*What you will do*:
Your copy of the data should match it exactly, leaving out only the pictures.

*Collected material*:

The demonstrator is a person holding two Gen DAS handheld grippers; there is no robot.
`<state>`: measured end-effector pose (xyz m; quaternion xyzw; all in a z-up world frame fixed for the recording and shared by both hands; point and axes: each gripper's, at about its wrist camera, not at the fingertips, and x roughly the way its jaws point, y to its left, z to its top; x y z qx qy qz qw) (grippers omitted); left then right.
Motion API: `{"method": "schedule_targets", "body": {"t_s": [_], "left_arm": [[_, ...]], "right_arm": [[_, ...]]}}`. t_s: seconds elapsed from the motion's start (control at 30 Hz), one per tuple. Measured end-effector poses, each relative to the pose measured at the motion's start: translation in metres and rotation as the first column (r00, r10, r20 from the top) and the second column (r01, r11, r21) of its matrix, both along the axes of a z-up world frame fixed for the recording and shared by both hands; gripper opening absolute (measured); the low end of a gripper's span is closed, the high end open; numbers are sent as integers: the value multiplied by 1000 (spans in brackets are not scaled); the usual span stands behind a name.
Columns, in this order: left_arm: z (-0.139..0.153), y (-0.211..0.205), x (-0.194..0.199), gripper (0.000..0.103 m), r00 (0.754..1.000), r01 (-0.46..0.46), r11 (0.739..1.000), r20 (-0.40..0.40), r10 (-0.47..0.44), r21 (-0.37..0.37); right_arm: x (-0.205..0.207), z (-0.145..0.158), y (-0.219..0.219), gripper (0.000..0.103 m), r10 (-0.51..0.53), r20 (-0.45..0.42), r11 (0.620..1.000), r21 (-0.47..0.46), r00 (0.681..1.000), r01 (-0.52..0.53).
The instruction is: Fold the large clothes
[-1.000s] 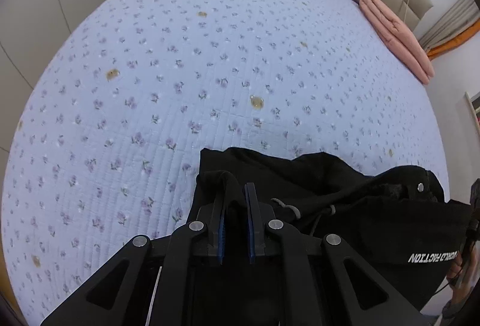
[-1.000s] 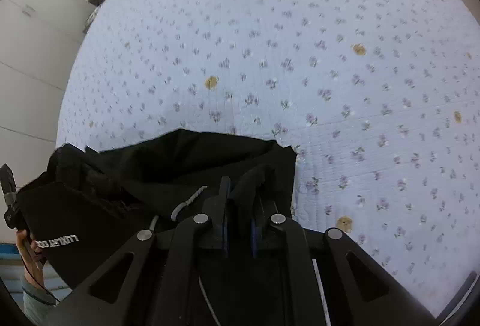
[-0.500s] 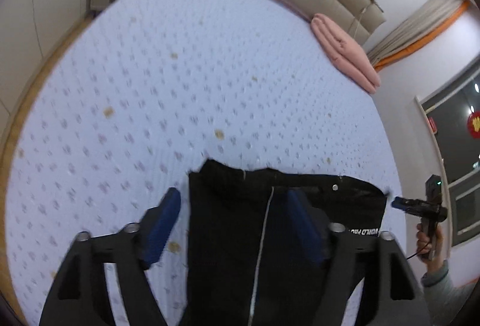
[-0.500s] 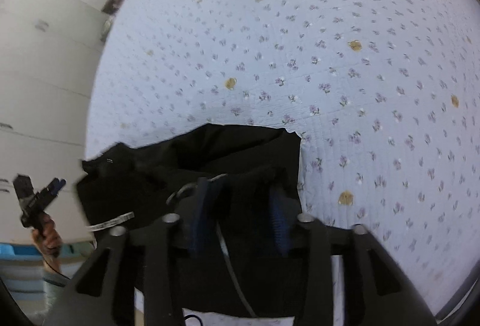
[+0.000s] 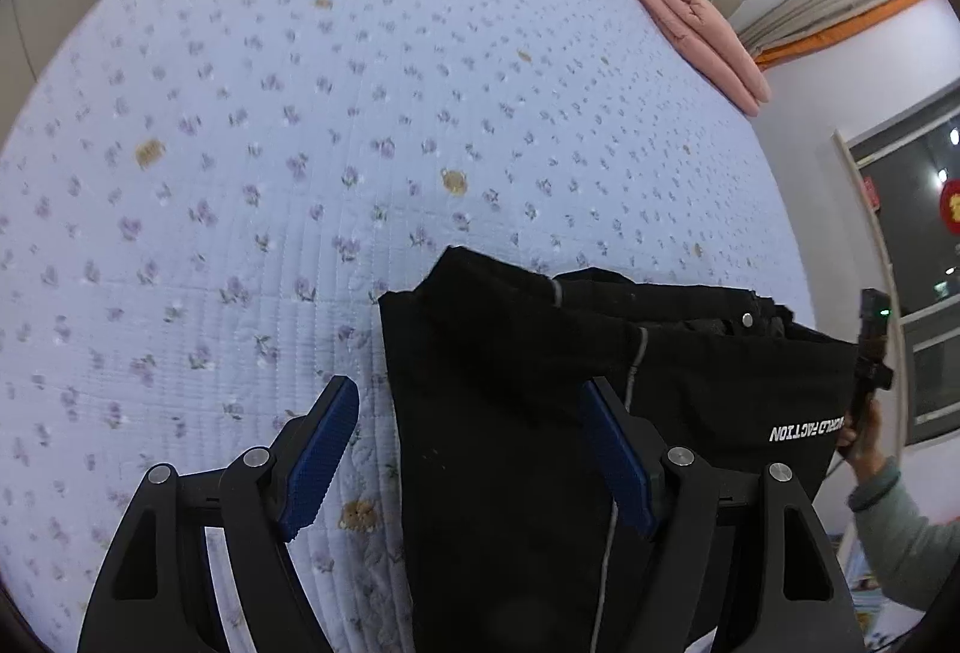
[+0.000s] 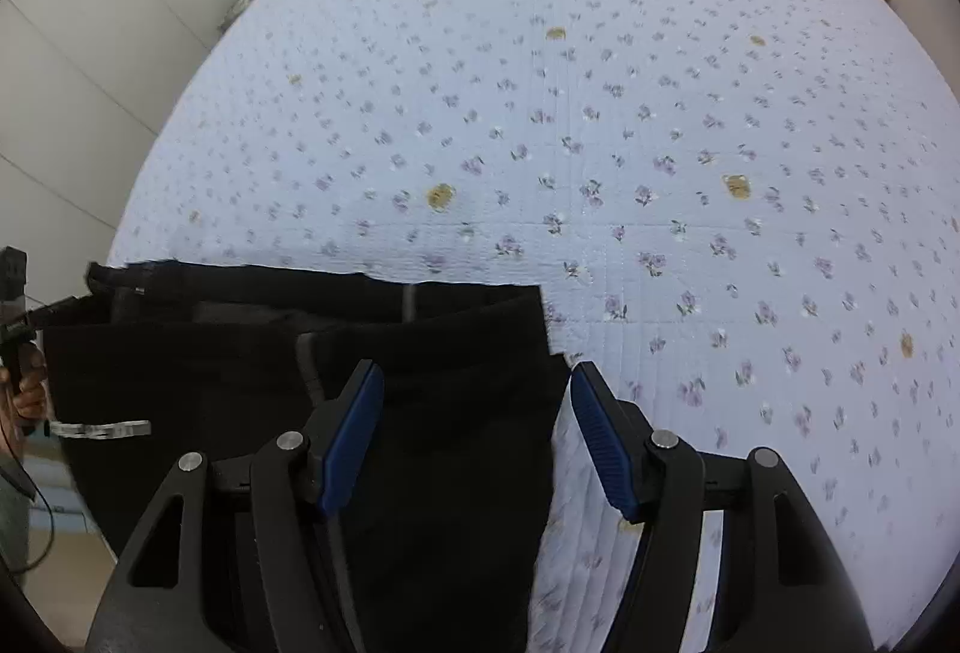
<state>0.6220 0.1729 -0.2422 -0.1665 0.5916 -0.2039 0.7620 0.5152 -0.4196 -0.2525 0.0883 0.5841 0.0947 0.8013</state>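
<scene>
A black garment (image 5: 540, 401) with white lettering lies in folded layers at the near edge of the bed. In the left wrist view my left gripper (image 5: 468, 449) stands open above the garment's left edge, and the blue pads (image 5: 321, 443) touch no cloth. In the right wrist view the same black garment (image 6: 300, 353) lies flat with its right edge under my right gripper (image 6: 477, 431). Its jaws are opening, with the cloth's edge below the gap and no pad pressing on it.
The bed (image 5: 360, 113) has a pale blue quilted cover with small purple flowers. A folded pink blanket (image 5: 690, 17) lies at its far side by the headboard. White wardrobe doors (image 6: 72, 53) stand to the left. A person's hand (image 5: 858, 437) holds the other gripper's handle.
Both grippers were shut on bunched black cloth and have let it go; their jaws now stand wide. The garment has settled flatter on the bed.
</scene>
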Motion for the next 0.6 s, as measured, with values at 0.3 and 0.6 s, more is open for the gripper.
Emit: {"method": "schedule_targets", "body": {"t_s": [0.3, 0.6], "left_arm": [[-20, -10, 18, 76, 999, 37, 983, -22, -42, -177], [33, -3, 5, 13, 987, -40, 994, 151, 54, -99]], "right_arm": [[16, -38, -4, 65, 54, -72, 985, 170, 996, -41], [-8, 20, 2, 18, 10, 86, 1000, 22, 996, -12]]}}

*Answer for this exercise*:
The demonstrator is a person holding two Gen DAS handheld grippers; there is no robot.
`<state>`: measured end-effector pose (xyz m; quaternion xyzw; all in a z-up world frame fixed for the recording and shared by both hands; point and axes: each gripper's, at about its wrist camera, not at the fingertips, and x roughly the way its jaws point, y to its left, z to its top; x y z qx qy qz qw) (grippers omitted); left then right.
Motion API: `{"method": "schedule_targets", "body": {"t_s": [_], "left_arm": [[_, ...]], "right_arm": [[_, ...]]}}`. t_s: seconds elapsed from the motion's start (control at 30 Hz), one per tuple. Measured end-effector poses, each relative to the pose measured at the motion's start: translation in metres and rotation as the first column (r00, r10, r20 from the top) and the second column (r01, r11, r21) of its matrix, both along the axes of a z-up world frame fixed for the recording and shared by both hands; gripper opening absolute (measured); the low end of a gripper's span is closed, the high end open; numbers are sent as integers: the value multiplied by 1000 (spans in brackets are not scaled); the usual span stands behind a name.
Columns, in this order: left_arm: z (-0.139..0.153), y (-0.211..0.205), x (-0.194..0.199), gripper (0.000..0.103 m), r00 (0.754..1.000), r01 (-0.46..0.46), r11 (0.739..1.000), r20 (-0.40..0.40), r10 (-0.47..0.44), r21 (-0.37..0.37); right_arm: x (-0.205..0.207), z (-0.145..0.158), y (-0.219..0.219), gripper (0.000..0.103 m), r10 (-0.51..0.53), r20 (-0.45..0.42), r11 (0.620..1.000), r21 (-0.47..0.46), r00 (0.681..1.000), r01 (-0.52..0.53).
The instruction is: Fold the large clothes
[-1.000s] 
[-1.000s] 
[-0.500s] 
[-0.500s] 
[+0.000s] 
[+0.000s] 
<state>0.6220 0.1729 -0.2422 -0.1665 0.5916 -0.2039 0.7620 0.5152 -0.4196 -0.2525 0.0883 0.5841 0.0947 0.8013</state>
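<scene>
A black garment (image 5: 540, 401) with white lettering lies in folded layers at the near edge of the bed. In the left wrist view my left gripper (image 5: 468, 449) stands open above the garment's left edge, and the blue pads (image 5: 321, 443) touch no cloth. In the right wrist view the same black garment (image 6: 300, 353) lies flat with its right edge under my right gripper (image 6: 477, 431). Its jaws are opening, with the cloth's edge below the gap and no pad pressing on it.
The bed (image 5: 360, 113) has a pale blue quilted cover with small purple flowers. A folded pink blanket (image 5: 690, 17) lies at its far side by the headboard. White wardrobe doors (image 6: 72, 53) stand to the left. A person's hand (image 5: 858, 437) holds the other gripper's handle.
Both grippers were shut on bunched black cloth and have let it go; their jaws now stand wide. The garment has settled flatter on the bed.
</scene>
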Motion for the next 0.6 s, as measured, with values at 0.3 and 0.6 s, more is open for the gripper.
Emit: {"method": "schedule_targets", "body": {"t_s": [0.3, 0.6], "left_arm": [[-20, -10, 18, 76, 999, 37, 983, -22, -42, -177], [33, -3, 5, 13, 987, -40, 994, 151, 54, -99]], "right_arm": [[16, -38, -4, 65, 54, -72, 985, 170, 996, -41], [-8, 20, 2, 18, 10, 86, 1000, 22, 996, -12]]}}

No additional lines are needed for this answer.